Goal of the exercise | The stretch wanted below opens at the line containing "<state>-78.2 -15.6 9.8" and closes at the line containing "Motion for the". Please return it exactly, with no other lines.

Extracted records
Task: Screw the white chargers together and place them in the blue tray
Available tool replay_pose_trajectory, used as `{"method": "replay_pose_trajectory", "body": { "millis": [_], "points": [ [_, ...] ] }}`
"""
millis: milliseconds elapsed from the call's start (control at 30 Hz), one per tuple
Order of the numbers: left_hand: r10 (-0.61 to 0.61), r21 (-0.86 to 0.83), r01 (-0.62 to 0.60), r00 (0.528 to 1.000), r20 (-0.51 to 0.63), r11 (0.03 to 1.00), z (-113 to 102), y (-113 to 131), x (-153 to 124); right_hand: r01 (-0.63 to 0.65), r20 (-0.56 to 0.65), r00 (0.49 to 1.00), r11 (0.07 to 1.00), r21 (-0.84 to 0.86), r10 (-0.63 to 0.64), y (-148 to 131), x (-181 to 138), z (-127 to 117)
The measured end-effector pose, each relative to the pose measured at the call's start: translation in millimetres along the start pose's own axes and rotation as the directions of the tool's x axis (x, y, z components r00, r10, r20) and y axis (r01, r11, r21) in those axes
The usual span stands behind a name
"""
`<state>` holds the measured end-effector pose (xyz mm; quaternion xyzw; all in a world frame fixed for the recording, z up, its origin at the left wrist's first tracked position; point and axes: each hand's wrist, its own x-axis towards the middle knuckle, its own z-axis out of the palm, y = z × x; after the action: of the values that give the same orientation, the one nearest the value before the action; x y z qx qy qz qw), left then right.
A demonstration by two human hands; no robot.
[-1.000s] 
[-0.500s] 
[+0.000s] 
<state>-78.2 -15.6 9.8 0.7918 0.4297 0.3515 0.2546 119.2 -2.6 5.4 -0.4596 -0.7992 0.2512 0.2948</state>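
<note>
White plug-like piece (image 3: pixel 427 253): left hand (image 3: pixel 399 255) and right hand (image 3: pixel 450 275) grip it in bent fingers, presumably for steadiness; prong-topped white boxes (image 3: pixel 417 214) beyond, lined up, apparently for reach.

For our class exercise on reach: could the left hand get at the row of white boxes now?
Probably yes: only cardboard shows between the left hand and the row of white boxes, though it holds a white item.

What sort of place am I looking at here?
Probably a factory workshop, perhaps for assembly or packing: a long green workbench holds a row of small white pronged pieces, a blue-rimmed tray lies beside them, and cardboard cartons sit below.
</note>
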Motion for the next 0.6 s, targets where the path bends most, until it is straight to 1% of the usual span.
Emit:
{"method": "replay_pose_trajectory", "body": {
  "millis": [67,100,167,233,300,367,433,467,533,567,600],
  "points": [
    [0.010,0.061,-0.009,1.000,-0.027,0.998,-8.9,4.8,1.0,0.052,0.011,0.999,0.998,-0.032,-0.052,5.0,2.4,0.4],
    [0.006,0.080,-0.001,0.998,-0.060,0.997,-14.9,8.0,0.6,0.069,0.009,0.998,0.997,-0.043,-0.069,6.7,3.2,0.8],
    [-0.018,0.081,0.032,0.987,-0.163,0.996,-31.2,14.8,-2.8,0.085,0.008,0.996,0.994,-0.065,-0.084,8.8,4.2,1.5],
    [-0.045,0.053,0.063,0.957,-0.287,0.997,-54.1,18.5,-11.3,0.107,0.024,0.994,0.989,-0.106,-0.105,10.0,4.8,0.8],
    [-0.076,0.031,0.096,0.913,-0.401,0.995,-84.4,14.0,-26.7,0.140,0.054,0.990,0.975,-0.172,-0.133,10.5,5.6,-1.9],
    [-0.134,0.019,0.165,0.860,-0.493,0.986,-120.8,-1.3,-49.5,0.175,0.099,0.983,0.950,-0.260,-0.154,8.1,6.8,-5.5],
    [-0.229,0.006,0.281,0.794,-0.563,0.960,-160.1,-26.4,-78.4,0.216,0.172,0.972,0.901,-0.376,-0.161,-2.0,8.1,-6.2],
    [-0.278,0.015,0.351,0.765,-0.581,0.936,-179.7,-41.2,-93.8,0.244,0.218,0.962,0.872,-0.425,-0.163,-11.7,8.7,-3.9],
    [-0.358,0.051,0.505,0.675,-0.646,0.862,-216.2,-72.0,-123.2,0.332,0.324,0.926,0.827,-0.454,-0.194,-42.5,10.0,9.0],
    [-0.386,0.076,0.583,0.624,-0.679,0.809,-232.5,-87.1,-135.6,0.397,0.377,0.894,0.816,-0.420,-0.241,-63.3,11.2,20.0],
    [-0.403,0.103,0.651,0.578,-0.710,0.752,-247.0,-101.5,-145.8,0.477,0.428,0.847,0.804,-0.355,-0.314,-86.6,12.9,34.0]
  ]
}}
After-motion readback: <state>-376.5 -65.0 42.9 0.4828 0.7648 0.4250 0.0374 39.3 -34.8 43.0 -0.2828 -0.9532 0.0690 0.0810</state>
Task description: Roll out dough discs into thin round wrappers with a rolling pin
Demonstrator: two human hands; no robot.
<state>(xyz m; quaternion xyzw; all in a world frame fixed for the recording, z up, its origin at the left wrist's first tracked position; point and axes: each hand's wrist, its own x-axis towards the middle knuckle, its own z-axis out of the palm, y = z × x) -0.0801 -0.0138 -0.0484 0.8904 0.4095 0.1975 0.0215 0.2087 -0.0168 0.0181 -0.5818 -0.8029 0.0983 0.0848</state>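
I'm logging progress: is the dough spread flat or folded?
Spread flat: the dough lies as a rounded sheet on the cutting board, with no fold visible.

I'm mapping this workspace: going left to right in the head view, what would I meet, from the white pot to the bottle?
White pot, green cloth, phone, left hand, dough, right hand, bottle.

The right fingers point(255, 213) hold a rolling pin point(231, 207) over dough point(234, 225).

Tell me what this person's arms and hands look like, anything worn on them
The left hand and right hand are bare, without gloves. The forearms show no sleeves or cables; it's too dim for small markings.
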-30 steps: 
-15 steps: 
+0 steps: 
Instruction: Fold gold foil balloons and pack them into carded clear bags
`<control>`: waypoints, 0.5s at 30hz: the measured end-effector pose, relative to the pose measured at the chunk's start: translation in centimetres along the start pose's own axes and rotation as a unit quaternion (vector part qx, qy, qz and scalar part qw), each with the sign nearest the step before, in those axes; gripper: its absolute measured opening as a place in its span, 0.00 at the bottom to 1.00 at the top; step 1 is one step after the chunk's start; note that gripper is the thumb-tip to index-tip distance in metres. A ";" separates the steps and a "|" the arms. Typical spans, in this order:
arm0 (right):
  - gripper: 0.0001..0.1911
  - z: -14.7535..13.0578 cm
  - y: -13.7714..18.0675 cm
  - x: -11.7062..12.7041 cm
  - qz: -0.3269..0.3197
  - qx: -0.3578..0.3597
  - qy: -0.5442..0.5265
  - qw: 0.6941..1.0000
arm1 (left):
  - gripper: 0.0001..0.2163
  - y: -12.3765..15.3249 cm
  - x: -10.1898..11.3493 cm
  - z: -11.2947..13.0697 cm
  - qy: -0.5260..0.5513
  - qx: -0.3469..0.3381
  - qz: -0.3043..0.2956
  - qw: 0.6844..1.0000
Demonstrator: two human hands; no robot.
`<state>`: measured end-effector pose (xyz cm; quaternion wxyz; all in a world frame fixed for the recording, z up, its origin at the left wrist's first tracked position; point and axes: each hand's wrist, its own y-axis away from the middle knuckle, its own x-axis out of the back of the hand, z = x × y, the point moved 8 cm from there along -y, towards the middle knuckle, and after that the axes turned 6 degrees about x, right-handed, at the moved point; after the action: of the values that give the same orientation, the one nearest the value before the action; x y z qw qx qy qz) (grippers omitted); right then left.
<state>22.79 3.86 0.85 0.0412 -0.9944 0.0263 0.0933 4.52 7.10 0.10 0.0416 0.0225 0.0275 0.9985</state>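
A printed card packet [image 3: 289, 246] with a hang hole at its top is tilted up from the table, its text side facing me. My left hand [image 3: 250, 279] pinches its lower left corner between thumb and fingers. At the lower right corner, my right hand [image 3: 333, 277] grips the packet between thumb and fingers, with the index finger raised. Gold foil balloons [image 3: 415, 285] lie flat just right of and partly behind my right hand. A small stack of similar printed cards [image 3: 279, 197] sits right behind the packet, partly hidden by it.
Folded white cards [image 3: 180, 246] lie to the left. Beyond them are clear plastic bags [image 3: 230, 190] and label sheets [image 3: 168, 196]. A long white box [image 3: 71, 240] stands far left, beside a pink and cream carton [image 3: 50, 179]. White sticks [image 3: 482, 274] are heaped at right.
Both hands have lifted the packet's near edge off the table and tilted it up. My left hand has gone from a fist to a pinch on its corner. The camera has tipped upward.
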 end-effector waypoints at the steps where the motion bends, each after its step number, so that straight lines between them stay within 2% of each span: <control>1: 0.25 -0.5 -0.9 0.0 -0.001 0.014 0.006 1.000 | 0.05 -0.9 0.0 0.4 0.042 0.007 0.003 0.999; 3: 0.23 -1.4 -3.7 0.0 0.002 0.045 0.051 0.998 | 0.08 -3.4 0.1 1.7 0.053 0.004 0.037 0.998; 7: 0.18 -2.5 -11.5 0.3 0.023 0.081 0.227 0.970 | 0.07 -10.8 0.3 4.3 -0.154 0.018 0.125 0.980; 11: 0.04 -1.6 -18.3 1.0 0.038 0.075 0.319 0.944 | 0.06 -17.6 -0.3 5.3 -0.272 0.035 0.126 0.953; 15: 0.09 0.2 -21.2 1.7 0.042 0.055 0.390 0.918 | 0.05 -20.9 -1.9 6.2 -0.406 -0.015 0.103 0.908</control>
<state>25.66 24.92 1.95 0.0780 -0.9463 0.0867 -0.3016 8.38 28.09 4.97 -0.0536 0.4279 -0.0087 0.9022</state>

Answer below |
<state>-78.2 -15.6 9.8 0.7918 0.4297 0.3515 0.2546 119.2 -2.6 5.4 -0.4596 -0.7992 0.2512 0.2948</state>
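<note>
White plug-like piece (image 3: pixel 427 253): left hand (image 3: pixel 399 255) and right hand (image 3: pixel 450 275) grip it in bent fingers, presumably for steadiness; prong-topped white boxes (image 3: pixel 417 214) beyond, lined up, apparently for reach.

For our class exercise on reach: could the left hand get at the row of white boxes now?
Probably yes: only cardboard shows between the left hand and the row of white boxes, though it holds a white item.

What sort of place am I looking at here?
Probably a factory workshop, perhaps for assembly or packing: a long green workbench holds a row of small white pronged pieces, a blue-rimmed tray lies beside them, and cardboard cartons sit below.
</note>
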Motion for the next 0.6 s, targets where the path bends most, until it is straight to 1% of the usual span.

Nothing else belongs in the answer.